Note: You can use TaskScheduler\AbstractJob to implement the required default methods by TaskScheduler\JobInterface. The only thing then you need to implement is start() which does the actual job (sending mail).
class MailJob extends TaskScheduler\AbstractJob { /** * {@inheritdoc} */ public function start(): bool { $transport = new Zend\Mail\Transport\Sendmail(); $mail = Message::fromString($this->data); $this->transport->send($mail); return true; } }
Initialize scheduler
You need an instance of a MongoDB\Database and a Psr\Log\LoggerInterface compatible logger to initialize the scheduler.
$mongodb = new MongoDB\Client('mongodb://localhost:27017'); $logger = new \A\Psr4\Compatible\Logger(); $scheduler = new TaskScheduler\Scheduler($mongodb->mydb, $logger);
Spool job
Now let us create a mail and deploy it to the task scheduler which we have initialized right before:
$mail = new Message(); $mail->setSubject('Hello...'); $mail->setBody('World'); $mail->setFrom('root@localhost', 'root'); $scheduler->addJob(MailJob::class, $mail->toString());
This is the whole magic, our scheduler now got its first job, awesome!
Execute jobs
But now we need to execute those queued jobs.
That's where the queue nodes come into play.
Those nodes listen in (soft) realtime for new jobs and will load balance those jobs.
Create worker factory
You will need to create your own worker node factory in your app namespace which gets called to spawn new child processes. This factory gets called during a new fork is spawned.
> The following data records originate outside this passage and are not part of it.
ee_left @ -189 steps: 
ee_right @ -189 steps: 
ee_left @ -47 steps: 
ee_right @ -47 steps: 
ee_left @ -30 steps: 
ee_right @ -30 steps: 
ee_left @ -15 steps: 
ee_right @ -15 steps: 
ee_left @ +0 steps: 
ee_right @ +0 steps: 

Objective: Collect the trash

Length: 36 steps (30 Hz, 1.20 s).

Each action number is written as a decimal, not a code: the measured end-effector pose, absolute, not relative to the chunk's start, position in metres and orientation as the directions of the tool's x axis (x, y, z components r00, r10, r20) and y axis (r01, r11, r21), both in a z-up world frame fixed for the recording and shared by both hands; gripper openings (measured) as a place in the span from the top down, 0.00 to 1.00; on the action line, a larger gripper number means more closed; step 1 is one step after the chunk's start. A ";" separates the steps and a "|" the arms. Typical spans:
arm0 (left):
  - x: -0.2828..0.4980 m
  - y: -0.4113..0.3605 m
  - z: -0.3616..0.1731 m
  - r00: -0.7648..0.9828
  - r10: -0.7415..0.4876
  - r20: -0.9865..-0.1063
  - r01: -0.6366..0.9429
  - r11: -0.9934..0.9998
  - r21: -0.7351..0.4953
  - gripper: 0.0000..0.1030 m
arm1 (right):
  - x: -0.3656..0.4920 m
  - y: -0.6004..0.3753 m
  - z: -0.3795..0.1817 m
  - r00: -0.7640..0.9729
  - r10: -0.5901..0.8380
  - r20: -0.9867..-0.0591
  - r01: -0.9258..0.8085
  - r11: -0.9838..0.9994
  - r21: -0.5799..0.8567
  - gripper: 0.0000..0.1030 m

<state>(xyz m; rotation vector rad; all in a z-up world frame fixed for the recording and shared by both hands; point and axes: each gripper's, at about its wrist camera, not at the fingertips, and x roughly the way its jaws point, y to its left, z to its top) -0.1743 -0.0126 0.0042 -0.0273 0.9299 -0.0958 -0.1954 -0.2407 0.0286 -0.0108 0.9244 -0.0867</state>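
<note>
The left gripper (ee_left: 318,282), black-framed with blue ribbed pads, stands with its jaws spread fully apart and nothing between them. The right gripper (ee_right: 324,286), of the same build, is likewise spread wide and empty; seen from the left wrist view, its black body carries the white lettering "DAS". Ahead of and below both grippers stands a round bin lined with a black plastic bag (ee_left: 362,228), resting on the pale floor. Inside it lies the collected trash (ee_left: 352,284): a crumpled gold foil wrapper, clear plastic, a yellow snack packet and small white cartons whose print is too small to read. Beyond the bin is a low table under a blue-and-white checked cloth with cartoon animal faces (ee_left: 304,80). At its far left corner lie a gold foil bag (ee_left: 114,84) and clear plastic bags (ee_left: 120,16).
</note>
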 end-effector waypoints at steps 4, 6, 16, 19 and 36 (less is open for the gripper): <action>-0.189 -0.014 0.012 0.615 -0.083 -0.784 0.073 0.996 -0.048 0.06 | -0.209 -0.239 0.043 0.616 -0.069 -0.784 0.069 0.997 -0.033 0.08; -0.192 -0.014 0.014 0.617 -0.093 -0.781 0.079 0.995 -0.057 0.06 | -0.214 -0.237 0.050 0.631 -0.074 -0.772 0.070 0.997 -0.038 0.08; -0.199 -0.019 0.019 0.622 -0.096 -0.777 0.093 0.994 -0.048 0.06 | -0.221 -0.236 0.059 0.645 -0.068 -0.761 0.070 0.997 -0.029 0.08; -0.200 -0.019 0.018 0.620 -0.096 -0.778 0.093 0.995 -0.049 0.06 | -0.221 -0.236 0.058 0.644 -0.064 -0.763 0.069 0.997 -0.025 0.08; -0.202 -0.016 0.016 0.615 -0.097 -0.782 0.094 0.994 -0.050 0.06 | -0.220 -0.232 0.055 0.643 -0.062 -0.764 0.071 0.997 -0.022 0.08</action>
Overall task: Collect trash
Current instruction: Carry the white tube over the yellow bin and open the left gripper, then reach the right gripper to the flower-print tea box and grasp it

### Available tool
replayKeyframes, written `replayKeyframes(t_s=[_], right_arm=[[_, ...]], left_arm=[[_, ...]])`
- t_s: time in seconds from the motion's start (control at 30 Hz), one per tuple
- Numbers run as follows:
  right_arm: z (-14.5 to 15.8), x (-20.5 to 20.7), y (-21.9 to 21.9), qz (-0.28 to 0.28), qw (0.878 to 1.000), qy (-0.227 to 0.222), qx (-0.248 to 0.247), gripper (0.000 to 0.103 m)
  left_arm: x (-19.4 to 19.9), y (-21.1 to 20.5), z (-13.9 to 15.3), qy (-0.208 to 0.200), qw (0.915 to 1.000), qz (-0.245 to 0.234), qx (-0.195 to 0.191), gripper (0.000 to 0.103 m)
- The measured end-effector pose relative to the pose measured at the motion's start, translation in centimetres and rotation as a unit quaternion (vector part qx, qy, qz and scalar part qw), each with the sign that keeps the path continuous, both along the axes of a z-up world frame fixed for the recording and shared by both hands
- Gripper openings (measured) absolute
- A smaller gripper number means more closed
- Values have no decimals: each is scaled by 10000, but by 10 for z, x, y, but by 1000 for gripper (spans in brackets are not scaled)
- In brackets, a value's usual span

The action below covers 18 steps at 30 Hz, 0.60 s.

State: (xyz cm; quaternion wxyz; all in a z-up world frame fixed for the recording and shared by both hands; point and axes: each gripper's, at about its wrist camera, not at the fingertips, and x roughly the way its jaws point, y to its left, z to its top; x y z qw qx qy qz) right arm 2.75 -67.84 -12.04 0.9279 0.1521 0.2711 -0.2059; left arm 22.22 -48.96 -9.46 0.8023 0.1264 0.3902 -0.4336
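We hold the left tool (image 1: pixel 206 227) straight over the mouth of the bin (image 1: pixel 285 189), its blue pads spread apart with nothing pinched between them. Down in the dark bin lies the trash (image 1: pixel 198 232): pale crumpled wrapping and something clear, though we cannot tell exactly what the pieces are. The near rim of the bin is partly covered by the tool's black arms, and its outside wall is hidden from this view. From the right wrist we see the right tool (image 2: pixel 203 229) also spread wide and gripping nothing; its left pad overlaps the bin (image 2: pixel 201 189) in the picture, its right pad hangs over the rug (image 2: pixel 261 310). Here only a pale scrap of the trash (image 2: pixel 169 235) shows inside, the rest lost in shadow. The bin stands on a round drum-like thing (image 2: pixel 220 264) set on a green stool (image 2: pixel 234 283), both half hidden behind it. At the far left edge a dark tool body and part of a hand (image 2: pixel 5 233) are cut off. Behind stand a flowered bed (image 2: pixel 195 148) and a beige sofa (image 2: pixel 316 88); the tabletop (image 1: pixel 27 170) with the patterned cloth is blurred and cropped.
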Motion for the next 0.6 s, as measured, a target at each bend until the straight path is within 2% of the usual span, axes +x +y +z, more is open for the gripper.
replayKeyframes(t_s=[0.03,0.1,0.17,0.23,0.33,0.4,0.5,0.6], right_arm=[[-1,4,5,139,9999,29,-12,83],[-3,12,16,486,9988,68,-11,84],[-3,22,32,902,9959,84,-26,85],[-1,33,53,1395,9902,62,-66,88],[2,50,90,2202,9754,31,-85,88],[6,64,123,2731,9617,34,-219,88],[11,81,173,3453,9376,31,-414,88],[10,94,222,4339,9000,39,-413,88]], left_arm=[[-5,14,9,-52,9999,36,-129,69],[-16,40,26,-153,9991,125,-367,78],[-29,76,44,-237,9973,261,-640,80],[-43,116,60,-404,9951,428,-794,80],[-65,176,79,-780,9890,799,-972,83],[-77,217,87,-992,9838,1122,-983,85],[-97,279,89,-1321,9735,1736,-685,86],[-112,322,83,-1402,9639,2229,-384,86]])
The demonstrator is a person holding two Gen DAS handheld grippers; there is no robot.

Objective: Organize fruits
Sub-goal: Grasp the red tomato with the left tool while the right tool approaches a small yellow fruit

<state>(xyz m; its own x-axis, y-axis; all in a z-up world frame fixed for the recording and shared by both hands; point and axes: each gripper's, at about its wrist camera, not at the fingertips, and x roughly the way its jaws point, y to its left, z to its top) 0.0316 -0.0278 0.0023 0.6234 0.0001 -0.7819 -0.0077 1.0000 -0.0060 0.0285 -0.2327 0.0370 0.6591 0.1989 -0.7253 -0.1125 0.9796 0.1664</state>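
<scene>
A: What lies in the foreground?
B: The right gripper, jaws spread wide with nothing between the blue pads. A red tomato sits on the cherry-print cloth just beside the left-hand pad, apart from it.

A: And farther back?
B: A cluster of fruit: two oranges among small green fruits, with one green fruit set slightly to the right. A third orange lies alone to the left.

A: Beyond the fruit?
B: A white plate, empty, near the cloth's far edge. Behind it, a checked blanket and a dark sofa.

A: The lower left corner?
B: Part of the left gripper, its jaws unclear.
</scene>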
This means if it gets called, you are in a new process and you will need to bootstrap your application from scratch (Or just the things you need for a worker).
Note: Both a worker manager and a worker itself are spawned in own forks from the queue node process.
Queue node (TaskScheduler\Queue)
|
|-- Worker Manager (TaskScheduler\WorkerManager)
|
|-- Worker (TaskScheduler\Worker)
|-- Worker (TaskScheduler\Worker)
|-- Worker (TaskScheduler\Worker)
|-- ...
For both a worker manager and a worker a new fork means you will need to bootstrap the class from scratch.
Note: Theoretically you can reuse existing connections, objects and so on by setting those via the constructor of your worker factory since the factory gets initialized in main(). But this will likely lead to errors and strange app behaviours and is not supported.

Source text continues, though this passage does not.